My song Factory Fresh, with complete lyrics and an analysis to help you write better songs… Factory Fresh is a social commentary song about our relationship with food.
Factory Fresh, Original Song About Our Relationship with Food

Table of Contents

Factory Fresh” is social commentary about our relationship with food, especially processed food and how we, as a society, eat.

Most shelf space in grocery stores is filled with food that came from a factory. Even farms are factories!

After the performance video there’s a complete song analysis to help you write better songs.

Factory Fresh: Lyrics

Verse 1

My friends tell me lies that I’m too smart to believe.

I know that pigs and cows don’t get hurt when they make meat.

I know that organic means it’s made from dirt.

And I know that the food chain is where I buy good things to eat!

Pre-Chorus

My food grows in grocery stores

In boxes, bags and tins.

Everyone knows at night when they close 

the food grows back again!  

Chorus

Feed me chicken nuggets, feed me mystery meat,

Factory fresh is good enough for me!

Feed me frozen pizzas, feed me liquid cheeze,

Factory fresh is good enough for me!

Factory fresh is all I ever eat!

Verse 2

I eat every food group: salt and spice and sweet.

I love each and every one, but the best food has all three.

One day I hope to find someone like my Mom.

Who knows how to reheat food just like she did for me!

Pre-Chorus

Chorus

Bridge 

I tried to cook one time, it didn’t go so well

Set fire to the kitchen and burnt the toast to hell

Without my microwave, I couldn’t feed myself!

Pre-Chorus

Chorus

Factory Fresh, singing it loud

Factory Fresh – Song Analysis

Factory Fresh – the Backstory

I enjoy people watching, it’s fun to guess what people are thinking or figuring out some of their story by the expressions of their faces, how they move and by what they are doing. I also enjoy grocery shopping, mostly because I feel better having a well stocked refrigerator than because I like hanging out in grocery stores. I often make a game of figuring out people from what they put in their grocery carts. It’s observing not judging, but those observations originally inspired Factory Fresh. I recently noticed that the fresh meat in the coolers is slowly being replaced by frozen packages of meat. Processed food is the new fresh… or at least an acceptable alternative.

I’m not judging!

I buy and eat some food that isn’t healthy, but I also like to cook (and eat!) so I find most processed food unappealing. I have noticed a growing distance in North American society between food and ourselves. We “forage” for food in grocery stores. There is more variety available to us than ever before, yet we are blind to the plenty. Years ago, a friend told me a story of two recent immigrants to Canada. She took them to a grocery store and they were shocked to tears at the amount of food available in one place. It was completely outside of their experience.
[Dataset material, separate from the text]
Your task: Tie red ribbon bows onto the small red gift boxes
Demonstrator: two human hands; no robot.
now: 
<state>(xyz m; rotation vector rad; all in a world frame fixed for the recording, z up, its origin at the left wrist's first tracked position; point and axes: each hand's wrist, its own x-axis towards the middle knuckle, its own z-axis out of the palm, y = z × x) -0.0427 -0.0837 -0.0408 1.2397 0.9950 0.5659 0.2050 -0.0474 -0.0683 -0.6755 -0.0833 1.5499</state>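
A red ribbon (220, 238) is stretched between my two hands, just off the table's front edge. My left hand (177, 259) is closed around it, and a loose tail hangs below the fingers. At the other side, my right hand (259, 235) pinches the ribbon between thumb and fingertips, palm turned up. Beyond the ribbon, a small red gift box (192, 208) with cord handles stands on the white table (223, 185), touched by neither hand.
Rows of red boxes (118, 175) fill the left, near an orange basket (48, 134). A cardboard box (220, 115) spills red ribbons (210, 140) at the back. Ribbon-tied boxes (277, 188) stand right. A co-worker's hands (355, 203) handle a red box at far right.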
To write this song, I imagined myself as someone who ate processed food because it was all they knew, it’s what they grew up eating. I didn’t want to write a preachy song or get judgemental, so I wrote from the first person and put myself in the song… so I’m not able to cook and have little experience with fresh food. To me food magically appears in grocery stores. I don’t know or care where it comes from… only that it tastes good and that I feel full when I’m done eating….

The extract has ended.